_DESCRIPTION OF THE TASK_
Take the lines from the one with "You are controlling" through the last line of the material below and write them out exactly, without any pictures.

Start of PROVIDED DATA

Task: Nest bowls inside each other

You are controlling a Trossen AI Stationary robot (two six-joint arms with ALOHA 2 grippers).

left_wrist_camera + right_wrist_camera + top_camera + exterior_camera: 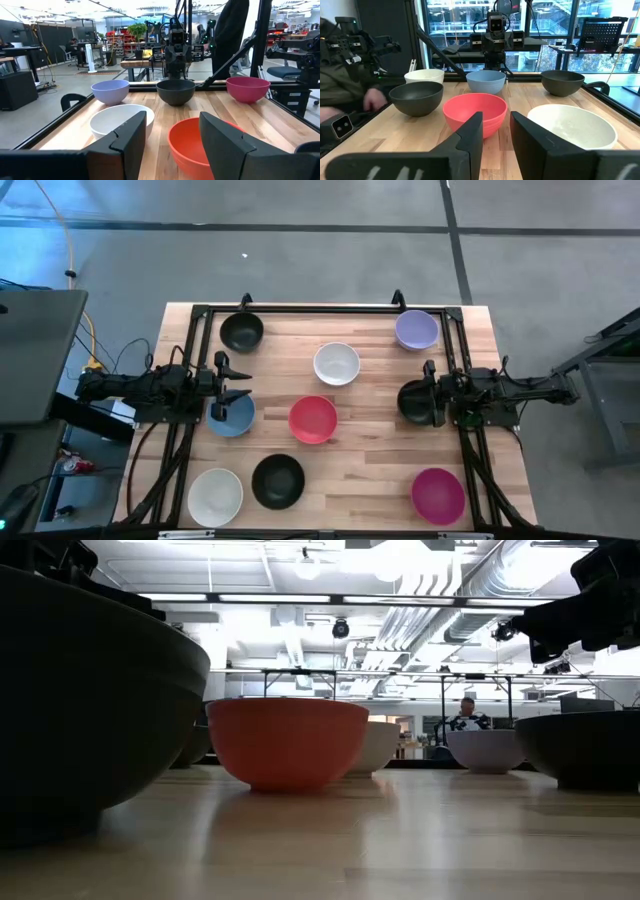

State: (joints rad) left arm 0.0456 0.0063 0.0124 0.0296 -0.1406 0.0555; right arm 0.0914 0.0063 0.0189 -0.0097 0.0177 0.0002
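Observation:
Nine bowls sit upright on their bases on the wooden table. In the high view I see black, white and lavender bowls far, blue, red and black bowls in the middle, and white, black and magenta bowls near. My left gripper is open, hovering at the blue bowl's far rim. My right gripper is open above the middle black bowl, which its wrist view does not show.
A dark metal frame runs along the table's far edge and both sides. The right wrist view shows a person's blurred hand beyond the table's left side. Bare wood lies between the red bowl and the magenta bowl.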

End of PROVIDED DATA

_EXERCISE OUTPUT_
You are controlling a Trossen AI Stationary robot (two six-joint arms with ALOHA 2 grippers).

left_wrist_camera + right_wrist_camera + top_camera + exterior_camera: 

State: (joints rad) left arm 0.0456 0.0063 0.0124 0.0296 -0.1406 0.0555; right arm 0.0914 0.0063 0.0189 -0.0097 0.0177 0.0002
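Observation:
Nine bowls sit upright on their bases on the wooden table. In the high view I see black, white and lavender bowls far, blue, red and black bowls in the middle, and white, black and magenta bowls near. My left gripper is open, hovering at the blue bowl's far rim. My right gripper is open above the middle black bowl, which its wrist view does not show.
A dark metal frame runs along the table's far edge and both sides. The right wrist view shows a person's blurred hand beyond the table's left side. Bare wood lies between the red bowl and the magenta bowl.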

Nothing else is required to complete the output.